**Requirement:** Scan the listing that follows and report how many lines contain "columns". Write the number alone.

**Data excerpt:**
• • • • • • •
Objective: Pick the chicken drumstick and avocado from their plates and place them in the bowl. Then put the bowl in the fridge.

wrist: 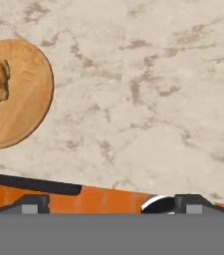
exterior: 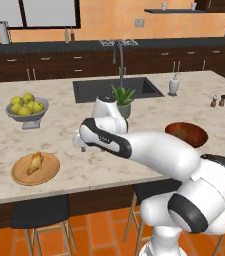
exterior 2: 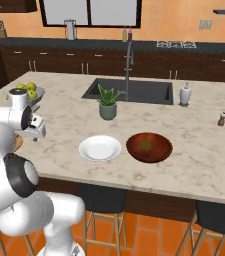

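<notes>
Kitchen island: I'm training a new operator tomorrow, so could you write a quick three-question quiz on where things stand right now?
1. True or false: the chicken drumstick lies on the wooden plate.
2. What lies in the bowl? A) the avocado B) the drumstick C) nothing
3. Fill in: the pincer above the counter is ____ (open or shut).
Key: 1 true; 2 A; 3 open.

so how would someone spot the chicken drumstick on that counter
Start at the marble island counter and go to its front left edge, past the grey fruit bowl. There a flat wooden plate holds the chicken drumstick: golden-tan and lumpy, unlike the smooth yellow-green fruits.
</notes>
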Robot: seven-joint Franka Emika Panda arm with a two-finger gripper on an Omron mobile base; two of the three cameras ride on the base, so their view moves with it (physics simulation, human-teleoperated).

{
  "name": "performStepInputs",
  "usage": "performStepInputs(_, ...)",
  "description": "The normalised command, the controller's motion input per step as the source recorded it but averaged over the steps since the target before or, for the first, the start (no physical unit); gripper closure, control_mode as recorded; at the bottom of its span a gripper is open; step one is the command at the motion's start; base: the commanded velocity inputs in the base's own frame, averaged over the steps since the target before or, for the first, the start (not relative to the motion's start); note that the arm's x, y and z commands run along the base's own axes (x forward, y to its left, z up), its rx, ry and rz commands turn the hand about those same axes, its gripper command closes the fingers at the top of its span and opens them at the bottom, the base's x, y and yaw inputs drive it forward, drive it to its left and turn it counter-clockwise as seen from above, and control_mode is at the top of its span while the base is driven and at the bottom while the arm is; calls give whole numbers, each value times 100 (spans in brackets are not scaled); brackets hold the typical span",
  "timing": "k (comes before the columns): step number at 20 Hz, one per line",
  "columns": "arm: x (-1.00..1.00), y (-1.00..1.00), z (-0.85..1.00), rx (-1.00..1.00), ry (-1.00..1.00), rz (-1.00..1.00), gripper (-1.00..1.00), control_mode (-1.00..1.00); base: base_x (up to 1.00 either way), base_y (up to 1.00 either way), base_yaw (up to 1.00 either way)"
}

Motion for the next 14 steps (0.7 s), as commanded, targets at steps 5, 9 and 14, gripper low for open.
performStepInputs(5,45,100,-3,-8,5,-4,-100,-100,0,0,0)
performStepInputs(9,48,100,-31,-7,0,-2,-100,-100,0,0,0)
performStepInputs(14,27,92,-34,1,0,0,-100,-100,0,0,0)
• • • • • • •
**Solution to this task:** 2